## PROBLEM STATEMENT
Repeat the data verbatim.

(Records from a collection)

-- Opening Marker --

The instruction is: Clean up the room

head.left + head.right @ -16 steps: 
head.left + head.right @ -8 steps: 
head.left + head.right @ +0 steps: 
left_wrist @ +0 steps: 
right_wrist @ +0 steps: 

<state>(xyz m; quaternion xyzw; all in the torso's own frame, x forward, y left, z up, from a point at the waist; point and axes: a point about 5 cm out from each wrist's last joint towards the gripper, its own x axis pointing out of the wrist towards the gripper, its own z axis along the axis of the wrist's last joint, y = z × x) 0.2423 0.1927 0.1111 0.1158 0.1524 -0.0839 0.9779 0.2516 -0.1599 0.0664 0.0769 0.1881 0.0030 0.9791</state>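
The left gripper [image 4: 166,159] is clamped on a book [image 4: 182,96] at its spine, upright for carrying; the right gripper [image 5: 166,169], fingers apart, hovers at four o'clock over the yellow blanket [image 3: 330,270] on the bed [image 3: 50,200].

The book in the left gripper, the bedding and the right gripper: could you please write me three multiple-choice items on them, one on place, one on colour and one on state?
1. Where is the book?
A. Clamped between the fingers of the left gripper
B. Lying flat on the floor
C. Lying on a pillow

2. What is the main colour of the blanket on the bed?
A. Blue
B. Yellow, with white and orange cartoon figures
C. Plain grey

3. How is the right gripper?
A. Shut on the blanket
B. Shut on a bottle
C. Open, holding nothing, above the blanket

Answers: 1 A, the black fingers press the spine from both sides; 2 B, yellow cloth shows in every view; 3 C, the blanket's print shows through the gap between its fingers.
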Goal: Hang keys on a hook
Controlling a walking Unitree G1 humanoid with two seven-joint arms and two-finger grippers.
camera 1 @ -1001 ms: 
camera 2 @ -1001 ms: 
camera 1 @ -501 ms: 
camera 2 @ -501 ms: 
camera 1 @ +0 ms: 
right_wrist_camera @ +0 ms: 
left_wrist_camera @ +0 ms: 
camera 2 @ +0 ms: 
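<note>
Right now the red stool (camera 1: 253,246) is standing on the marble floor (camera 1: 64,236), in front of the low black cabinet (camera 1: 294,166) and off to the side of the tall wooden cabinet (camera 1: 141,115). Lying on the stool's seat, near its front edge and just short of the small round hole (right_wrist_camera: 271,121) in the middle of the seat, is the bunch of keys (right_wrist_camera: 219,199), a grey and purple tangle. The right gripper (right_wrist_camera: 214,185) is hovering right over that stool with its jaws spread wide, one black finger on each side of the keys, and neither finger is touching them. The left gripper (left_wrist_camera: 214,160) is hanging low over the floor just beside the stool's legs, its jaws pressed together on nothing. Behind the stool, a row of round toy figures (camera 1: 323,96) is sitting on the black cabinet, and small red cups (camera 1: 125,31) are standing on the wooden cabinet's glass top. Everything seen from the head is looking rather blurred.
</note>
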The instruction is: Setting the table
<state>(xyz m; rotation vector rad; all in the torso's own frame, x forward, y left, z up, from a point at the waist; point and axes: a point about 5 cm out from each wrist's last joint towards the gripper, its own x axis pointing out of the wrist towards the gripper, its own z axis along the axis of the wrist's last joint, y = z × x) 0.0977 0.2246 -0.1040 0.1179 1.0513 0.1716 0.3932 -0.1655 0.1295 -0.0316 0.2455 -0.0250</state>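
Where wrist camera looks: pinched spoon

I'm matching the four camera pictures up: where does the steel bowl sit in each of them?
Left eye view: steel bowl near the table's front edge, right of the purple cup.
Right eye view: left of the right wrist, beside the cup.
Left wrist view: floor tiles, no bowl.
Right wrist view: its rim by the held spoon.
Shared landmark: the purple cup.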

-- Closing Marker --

## SOLUTION FOR THIS PROBLEM
The instruction is: Clean up the room

head.left + head.right @ -16 steps: 
head.left + head.right @ -8 steps: 
head.left + head.right @ +0 steps: 
left_wrist @ +0 steps: 
right_wrist @ +0 steps: 

<state>(xyz m; quaternion xyzw; all in the torso's own frame, x forward, y left, z up, from a point at the waist; point and axes: a point about 5 cm out from each wrist's last joint towards the gripper, its own x axis pointing out of the wrist towards the gripper, its own z axis along the axis of the wrist's last joint, y = z × x) 0.2423 0.1927 0.1111 0.1158 0.1524 -0.0839 0.9779 0.2516 -0.1599 0.0664 0.0769 0.1881 0.0030 0.9791</state>
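The left gripper [image 4: 166,159] is clamped on a book [image 4: 182,96] at its spine, upright for carrying; the right gripper [image 5: 166,169], fingers apart, hovers at four o'clock over the yellow blanket [image 3: 330,270] on the bed [image 3: 50,200].

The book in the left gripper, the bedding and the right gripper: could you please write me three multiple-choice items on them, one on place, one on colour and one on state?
1. Where is the book?
A. Clamped between the fingers of the left gripper
B. Lying flat on the floor
C. Lying on a pillow

2. What is the main colour of the blanket on the bed?
A. Blue
B. Yellow, with white and orange cartoon figures
C. Plain grey

3. How is the right gripper?
A. Shut on the blanket
B. Shut on a bottle
C. Open, holding nothing, above the blanket

Answers: 1 A, the black fingers press the spine from both sides; 2 B, yellow cloth shows in every view; 3 C, the blanket's print shows through the gap between its fingers.
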Goal: Hang keys on a hook
Controlling a walking Unitree G1 humanoid with two seven-joint arms and two-finger grippers.
camera 1 @ -1001 ms: 
camera 2 @ -1001 ms: 
camera 1 @ -501 ms: 
camera 2 @ -501 ms: 
camera 1 @ +0 ms: 
right_wrist_camera @ +0 ms: 
left_wrist_camera @ +0 ms: 
camera 2 @ +0 ms: 
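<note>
Right now the red stool (camera 1: 253,246) is standing on the marble floor (camera 1: 64,236), in front of the low black cabinet (camera 1: 294,166) and off to the side of the tall wooden cabinet (camera 1: 141,115). Lying on the stool's seat, near its front edge and just short of the small round hole (right_wrist_camera: 271,121) in the middle of the seat, is the bunch of keys (right_wrist_camera: 219,199), a grey and purple tangle. The right gripper (right_wrist_camera: 214,185) is hovering right over that stool with its jaws spread wide, one black finger on each side of the keys, and neither finger is touching them. The left gripper (left_wrist_camera: 214,160) is hanging low over the floor just beside the stool's legs, its jaws pressed together on nothing. Behind the stool, a row of round toy figures (camera 1: 323,96) is sitting on the black cabinet, and small red cups (camera 1: 125,31) are standing on the wooden cabinet's glass top. Everything seen from the head is looking rather blurred.
</note>
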The instruction is: Setting the table
<state>(xyz m; rotation vector rad; all in the torso's own frame, x forward, y left, z up, from a point at the waist; point and axes: a point about 5 cm out from each wrist's last joint towards the gripper, its own x axis pointing out of the wrist towards the gripper, its own z axis along the axis of the wrist's last joint, y = z × x) 0.0977 0.2246 -0.1040 0.1179 1.0513 0.1716 0.3932 -0.1655 0.1295 -0.0316 0.2455 -0.0250</state>
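Where wrist camera looks: pinched spoon

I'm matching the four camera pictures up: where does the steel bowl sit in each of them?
Left eye view: steel bowl near the table's front edge, right of the purple cup.
Right eye view: left of the right wrist, beside the cup.
Left wrist view: floor tiles, no bowl.
Right wrist view: its rim by the held spoon.
Shared landmark: the purple cup.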

There is no more output for this exercise.